• Wednesday, April 17, 2024


India ready for turner in fourth Test after Stokes questions pitch

Ben Stokes attends a practice session at the Jharkhand State Cricket Association (JSCA) Stadium in Ranchi on February 22, 2024. (Photo by TAUSEEF MUSTAFA/AFP via Getty Images)

By: Pramod Thomas

INDIA said Thursday (22) they are primed for whatever the pitch has in store for the fourth Test but expect it to favour spinners, after England captain Ben Stokes said he “had never seen anything like” the Ranchi wicket.

Rohit Sharma’s hosts are looking to seal the series in the Test beginning on Friday (23) after hammering England by 434 runs to lead 2-1 with two matches to play.

England won the opener in Hyderabad by 28 runs on a turning track but lost the next two.

The surface at Ranchi appears to have deep cracks down one side but looks flat on the other and could spin sharply with variable bounce.

“It’s a typical Indian wicket, there are cracks, this wicket always had cracks,” batting coach Vikram Rathour said.
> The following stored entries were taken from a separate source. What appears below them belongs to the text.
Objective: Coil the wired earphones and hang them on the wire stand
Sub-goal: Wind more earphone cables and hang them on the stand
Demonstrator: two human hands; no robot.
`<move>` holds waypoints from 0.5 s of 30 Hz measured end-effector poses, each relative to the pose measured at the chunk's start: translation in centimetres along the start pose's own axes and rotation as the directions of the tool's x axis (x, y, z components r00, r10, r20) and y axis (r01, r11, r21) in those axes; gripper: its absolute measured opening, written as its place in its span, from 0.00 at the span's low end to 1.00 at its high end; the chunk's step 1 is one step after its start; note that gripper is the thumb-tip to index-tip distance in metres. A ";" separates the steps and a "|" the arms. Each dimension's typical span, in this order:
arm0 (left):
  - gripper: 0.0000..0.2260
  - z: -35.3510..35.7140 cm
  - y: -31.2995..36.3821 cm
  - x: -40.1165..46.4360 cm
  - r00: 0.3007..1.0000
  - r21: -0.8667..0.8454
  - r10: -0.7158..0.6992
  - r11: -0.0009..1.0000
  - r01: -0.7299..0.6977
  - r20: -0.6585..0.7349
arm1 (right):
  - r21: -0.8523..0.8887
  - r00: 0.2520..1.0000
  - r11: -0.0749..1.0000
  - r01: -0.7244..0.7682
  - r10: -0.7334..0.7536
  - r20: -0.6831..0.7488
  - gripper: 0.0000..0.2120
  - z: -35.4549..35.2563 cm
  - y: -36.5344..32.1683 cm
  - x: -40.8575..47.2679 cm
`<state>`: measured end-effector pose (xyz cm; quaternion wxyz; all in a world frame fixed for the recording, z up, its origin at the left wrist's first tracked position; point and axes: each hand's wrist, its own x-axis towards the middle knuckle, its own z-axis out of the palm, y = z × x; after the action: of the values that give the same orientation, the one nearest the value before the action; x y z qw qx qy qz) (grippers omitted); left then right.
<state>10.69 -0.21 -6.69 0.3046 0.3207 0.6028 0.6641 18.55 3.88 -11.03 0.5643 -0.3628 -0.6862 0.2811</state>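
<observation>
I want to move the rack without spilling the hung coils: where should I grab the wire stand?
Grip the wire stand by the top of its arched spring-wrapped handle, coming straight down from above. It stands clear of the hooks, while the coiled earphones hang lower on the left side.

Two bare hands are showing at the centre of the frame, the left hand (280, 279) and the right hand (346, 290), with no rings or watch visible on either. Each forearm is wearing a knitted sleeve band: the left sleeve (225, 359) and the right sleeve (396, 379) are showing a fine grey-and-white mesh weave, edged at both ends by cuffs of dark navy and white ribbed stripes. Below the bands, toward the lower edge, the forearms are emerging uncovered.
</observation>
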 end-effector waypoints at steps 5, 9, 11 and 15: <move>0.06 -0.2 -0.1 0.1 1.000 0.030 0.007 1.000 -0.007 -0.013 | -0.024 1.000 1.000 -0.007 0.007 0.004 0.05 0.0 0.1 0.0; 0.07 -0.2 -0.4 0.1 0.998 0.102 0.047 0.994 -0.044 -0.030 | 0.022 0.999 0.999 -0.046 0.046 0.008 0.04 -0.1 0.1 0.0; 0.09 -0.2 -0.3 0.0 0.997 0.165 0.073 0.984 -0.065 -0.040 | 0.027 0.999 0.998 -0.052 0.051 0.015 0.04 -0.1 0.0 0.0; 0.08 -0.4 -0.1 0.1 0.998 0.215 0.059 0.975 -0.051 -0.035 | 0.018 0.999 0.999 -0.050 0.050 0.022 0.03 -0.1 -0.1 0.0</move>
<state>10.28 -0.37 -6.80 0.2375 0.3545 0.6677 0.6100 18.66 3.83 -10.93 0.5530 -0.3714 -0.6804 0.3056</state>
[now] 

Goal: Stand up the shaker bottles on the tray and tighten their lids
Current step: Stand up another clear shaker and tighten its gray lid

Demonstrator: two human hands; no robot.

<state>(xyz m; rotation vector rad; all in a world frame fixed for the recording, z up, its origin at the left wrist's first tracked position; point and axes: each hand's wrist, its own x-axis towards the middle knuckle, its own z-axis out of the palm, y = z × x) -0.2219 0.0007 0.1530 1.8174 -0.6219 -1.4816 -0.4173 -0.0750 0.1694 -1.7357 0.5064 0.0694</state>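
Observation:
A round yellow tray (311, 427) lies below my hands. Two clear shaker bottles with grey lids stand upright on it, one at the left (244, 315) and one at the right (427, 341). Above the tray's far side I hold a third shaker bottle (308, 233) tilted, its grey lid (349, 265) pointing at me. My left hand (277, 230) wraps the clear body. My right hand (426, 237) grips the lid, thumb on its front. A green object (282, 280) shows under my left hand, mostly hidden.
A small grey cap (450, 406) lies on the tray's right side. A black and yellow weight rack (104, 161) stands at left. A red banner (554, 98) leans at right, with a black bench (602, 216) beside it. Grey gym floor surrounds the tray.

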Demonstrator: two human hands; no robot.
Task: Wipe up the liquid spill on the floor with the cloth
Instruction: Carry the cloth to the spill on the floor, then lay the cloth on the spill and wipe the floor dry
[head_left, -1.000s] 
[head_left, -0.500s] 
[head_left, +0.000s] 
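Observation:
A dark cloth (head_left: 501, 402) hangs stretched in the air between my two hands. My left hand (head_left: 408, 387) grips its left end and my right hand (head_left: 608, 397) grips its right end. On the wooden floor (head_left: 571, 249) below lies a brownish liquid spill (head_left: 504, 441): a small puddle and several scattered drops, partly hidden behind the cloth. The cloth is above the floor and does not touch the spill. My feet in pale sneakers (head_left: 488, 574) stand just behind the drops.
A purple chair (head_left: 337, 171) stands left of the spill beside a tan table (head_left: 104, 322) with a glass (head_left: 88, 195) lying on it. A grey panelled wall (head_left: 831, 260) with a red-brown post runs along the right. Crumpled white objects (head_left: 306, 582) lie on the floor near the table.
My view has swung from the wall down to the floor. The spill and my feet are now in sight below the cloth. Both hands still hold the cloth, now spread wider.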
“It will turn, but how much it will turn and from when we are not sure. We have enough balance in our team to go whichever way we want to go.”

Stokes told British media late Wednesday (21): “I’ve never seen something like that before. I don’t know what could happen.”

On Thursday Stokes said his “overall thinking and understanding” of the wicket had not changed but added that he was keeping an open mind.

“We get asked about the pitch and we give our opinion, but that doesn’t mean we are going in with too many preconceived ideas,” Stokes told reporters.

“The pitch could be as flat as a pancake, who knows? If it is, we will adapt to that.

“If it does more than we think it will, we will adapt to that as well. We won’t let those conversations seep into what we do.”

India’s lead spinner Ravichandran Ashwin and coach Rahul Dravid were at the ground Thursday and took a close look at the wicket.

India’s youngsters and new caps have stood out in the absence of Virat Kohli, who is missing the series for the birth of his second child, and the injured KL Rahul.

Opener Yashasvi Jaiswal, 22, hit an unbeaten 214 in the third Test — his second double century in consecutive matches.

He also put on a destructive 172-run stand with debutant Sarfaraz Khan, who hit 68.

Rathour said the performance of the youngsters showed the ability of India’s robust domestic cricket to promote emerging talent.

“Once you get to this level and start playing Test cricket, everything said and done, there are nerves, there is some pressure, but if you get a good start, nothing better than that,” said Rathour.

“They have cricket intelligence in them, which is again a great sign. It’s a great message, coming from Indian domestic cricket, that the new players are cricket smart.”